HTTP means Hypertext Transfer Protocol. The "S" is Secure.
There is no special definition you can define to ensure a secure HTTP connection.
SSL (Secure Sockets Layer) is the standard security technology for establishing an encrypted link between a web server and a browser. This link ensures that all data passed between the web server and browsers remain private and integral.
These certificates can be purchased from companies that provide them. This essentially encrypts any data transferred between the server and person it is responding to.
In short, this is determined by the browser, and different browsers have different strategies.

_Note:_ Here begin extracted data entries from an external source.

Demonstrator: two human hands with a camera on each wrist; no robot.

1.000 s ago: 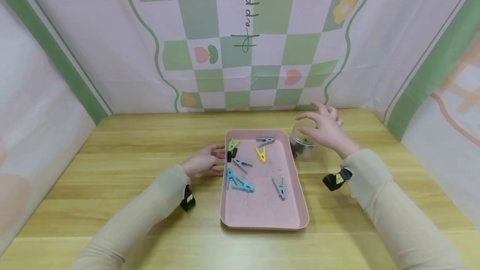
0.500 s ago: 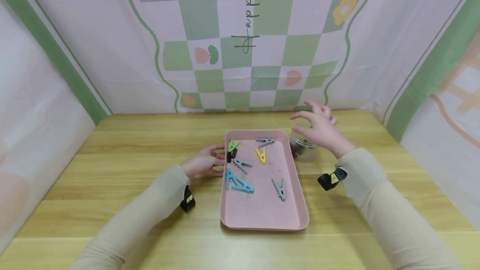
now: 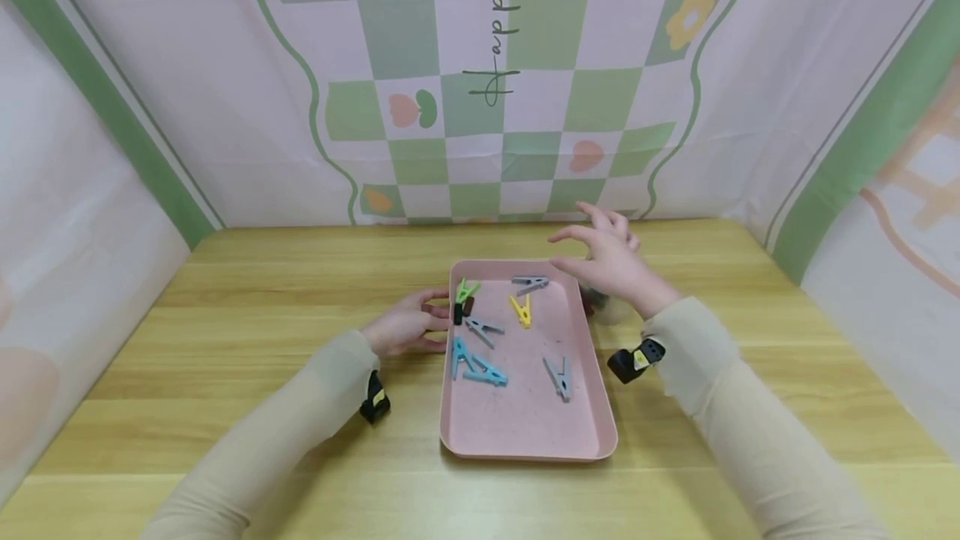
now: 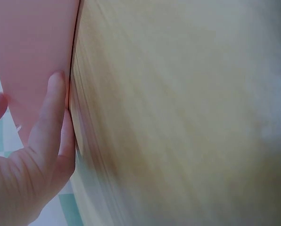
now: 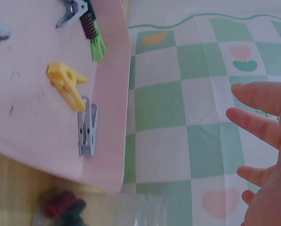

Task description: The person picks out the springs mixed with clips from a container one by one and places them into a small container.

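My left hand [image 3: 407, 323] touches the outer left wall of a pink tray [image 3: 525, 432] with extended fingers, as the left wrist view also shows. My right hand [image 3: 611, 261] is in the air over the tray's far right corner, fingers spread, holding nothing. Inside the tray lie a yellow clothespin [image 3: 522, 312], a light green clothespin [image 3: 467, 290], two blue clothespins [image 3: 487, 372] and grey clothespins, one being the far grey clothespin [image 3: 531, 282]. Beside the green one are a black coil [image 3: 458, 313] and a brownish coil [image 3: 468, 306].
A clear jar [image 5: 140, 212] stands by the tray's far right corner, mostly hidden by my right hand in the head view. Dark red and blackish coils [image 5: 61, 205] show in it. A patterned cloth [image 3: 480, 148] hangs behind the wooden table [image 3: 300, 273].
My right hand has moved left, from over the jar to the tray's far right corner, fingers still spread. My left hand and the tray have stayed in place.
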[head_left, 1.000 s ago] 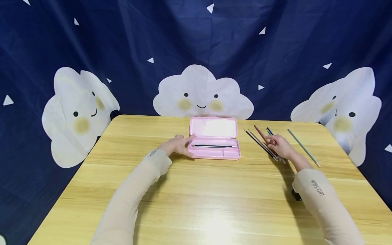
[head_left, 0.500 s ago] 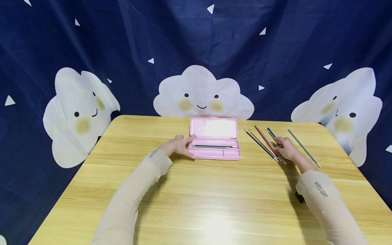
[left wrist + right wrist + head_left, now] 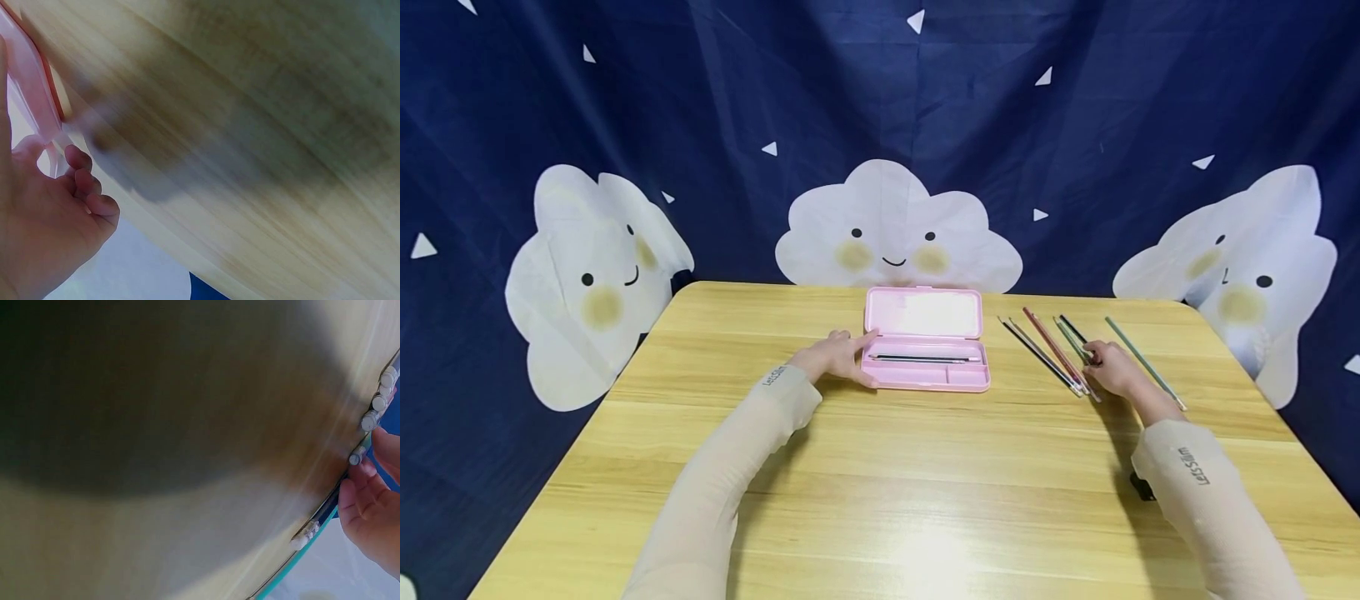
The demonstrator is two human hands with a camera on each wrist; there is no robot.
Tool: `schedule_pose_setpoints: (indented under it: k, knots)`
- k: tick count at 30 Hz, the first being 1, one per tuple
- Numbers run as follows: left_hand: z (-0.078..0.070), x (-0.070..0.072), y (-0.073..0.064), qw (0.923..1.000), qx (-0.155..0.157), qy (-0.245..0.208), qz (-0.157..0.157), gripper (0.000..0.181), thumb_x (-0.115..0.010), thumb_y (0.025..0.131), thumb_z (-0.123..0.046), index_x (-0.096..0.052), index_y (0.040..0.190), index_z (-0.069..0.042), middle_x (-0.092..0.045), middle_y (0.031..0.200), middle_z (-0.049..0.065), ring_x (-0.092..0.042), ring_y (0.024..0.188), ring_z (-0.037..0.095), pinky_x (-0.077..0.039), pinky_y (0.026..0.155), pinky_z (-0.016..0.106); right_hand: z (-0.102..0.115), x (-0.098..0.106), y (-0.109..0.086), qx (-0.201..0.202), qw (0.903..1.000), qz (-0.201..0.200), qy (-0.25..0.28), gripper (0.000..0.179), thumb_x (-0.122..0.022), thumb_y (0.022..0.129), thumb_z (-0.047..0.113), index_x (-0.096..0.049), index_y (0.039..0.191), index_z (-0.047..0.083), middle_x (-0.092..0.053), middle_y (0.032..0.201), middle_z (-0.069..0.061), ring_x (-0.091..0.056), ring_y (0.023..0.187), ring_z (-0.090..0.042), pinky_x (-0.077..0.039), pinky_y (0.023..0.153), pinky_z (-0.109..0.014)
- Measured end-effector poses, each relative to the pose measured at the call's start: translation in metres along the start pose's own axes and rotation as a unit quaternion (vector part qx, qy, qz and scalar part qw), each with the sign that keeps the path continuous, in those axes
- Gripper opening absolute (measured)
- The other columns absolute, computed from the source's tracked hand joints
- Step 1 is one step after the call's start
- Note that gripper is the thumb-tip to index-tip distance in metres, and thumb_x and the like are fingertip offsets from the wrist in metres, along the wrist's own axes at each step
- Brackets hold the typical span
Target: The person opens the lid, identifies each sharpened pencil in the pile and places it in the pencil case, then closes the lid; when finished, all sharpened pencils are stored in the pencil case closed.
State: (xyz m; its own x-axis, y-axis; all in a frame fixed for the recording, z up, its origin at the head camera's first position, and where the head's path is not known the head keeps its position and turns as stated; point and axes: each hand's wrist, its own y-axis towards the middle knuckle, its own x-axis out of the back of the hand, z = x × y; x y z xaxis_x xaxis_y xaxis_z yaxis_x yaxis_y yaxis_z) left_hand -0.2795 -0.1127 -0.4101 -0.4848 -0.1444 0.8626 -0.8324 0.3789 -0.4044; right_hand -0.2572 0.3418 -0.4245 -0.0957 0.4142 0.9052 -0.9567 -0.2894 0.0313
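The pink pencil case lies with its lid up at the table's back, pencils in its long compartment. My left hand holds the case's left end, thumb at the front corner and index finger near the hinge; in the left wrist view its other fingers curl loosely. To the right, my right hand pinches at a dark pencil beside a green pencil. In the right wrist view, one eraser end shows between thumb and fingers, and a dark pencil's white eraser sticks out below them.
Several pencils, among them a red one, lie slantwise left of my right hand. A separate teal pencil lies to its right. The wooden table ends at a dark blue curtain with cloud faces.
My right hand has shifted right, away from the red pencil to the dark and green ones. The dark pencil now lies right of the green one. My left hand and the case stay put.
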Motion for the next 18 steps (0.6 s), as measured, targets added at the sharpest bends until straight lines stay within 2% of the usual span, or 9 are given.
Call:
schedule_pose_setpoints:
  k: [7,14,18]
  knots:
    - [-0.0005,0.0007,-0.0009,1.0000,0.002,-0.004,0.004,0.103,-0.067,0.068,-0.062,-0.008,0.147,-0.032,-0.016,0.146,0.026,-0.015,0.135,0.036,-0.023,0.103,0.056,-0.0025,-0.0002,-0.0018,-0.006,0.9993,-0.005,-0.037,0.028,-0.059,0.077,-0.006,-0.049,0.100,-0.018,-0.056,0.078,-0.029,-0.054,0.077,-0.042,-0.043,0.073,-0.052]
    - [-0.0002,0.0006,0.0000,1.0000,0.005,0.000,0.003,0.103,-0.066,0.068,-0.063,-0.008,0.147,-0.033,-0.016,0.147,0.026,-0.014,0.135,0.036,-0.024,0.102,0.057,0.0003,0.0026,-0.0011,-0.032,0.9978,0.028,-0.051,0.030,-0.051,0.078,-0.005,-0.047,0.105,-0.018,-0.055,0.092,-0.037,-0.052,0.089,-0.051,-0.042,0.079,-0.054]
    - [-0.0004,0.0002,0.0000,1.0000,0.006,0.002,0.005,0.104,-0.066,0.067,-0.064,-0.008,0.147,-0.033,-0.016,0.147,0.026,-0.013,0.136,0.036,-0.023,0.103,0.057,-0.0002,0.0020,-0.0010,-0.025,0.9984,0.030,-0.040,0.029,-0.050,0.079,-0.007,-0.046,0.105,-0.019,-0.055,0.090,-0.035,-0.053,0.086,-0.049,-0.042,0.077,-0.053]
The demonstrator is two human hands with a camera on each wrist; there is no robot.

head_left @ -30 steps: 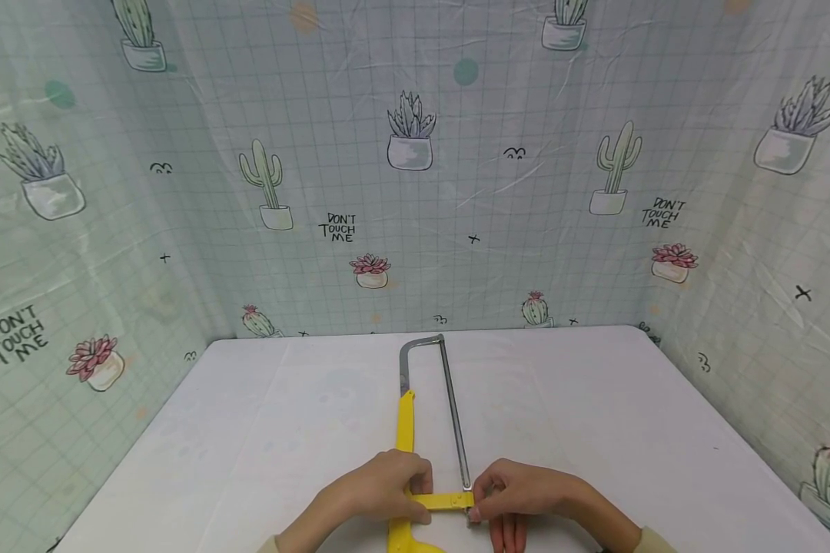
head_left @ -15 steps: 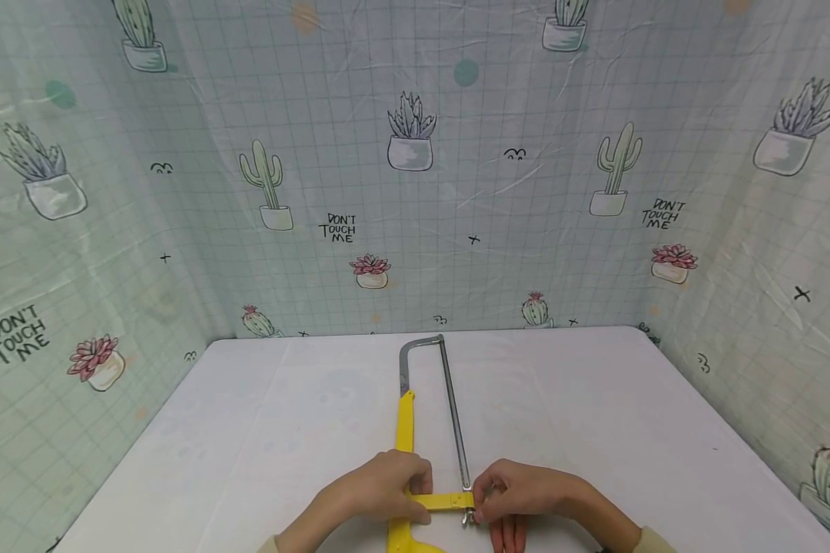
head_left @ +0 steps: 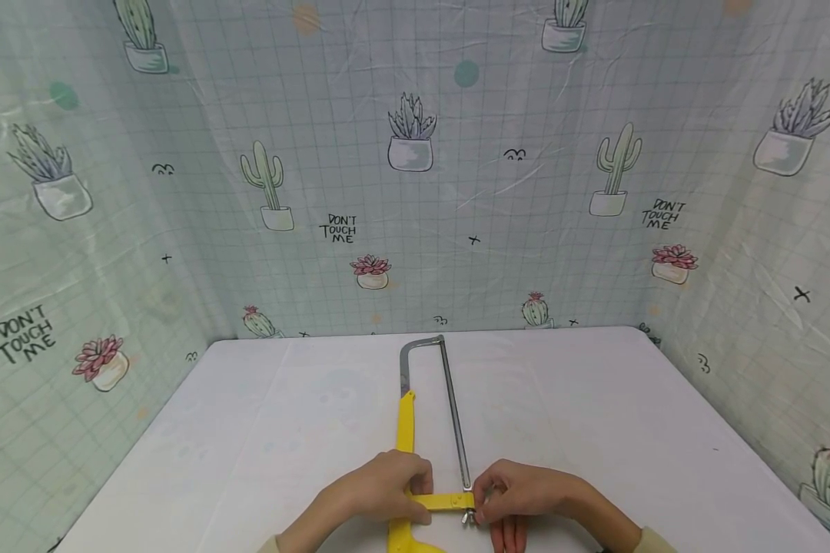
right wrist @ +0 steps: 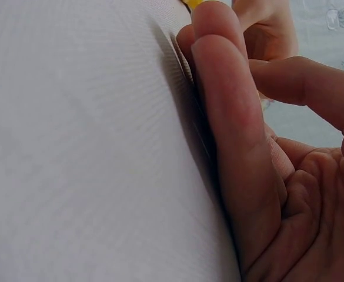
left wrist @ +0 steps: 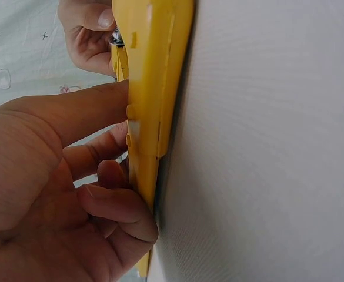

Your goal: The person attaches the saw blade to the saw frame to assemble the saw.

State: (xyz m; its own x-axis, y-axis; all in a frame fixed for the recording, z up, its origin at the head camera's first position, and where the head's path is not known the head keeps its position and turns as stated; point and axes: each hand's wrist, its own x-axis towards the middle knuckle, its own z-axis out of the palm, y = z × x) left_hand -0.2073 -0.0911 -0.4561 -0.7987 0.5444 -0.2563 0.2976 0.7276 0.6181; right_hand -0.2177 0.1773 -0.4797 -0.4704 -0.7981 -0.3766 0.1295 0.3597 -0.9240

When you visit a site, such as www.abc.com, different browsers will use different default protocols.
Microsoft Edge will first use http to connect to port 80 of the server. If the server is set to redirect, it will send a 301 move permanently message to allow the client to reconnect to the site using https.
But the new version of chrome will directly use https to connect to the site (port 443), if the connection fails, then connect to http (port 80).
https://blog.chromium.org/2021/03/a-safer-default-for-navigation-https.html
Chrome will now default to HTTPS for most typed navigations that don’t specify a protocol. HTTPS is the more secure and most widely used scheme in Chrome on all major platforms. In addition to being a clear security and privacy improvement, this change improves the initial loading speed of sites that support HTTPS, since Chrome will connect directly to the HTTPS endpoint without needing to be redirected from http:// to https://. For sites that don’t yet support HTTPS, Chrome will fall back to HTTP when the HTTPS attempt fails (including when there are certificate errors, such as name mismatch or untrusted self-signed certificate, or connection errors, such as DNS resolution failure). This change is rolling out initially on Chrome Desktop and Chrome for Android in version 90, with a release for Chrome on iOS following soon after.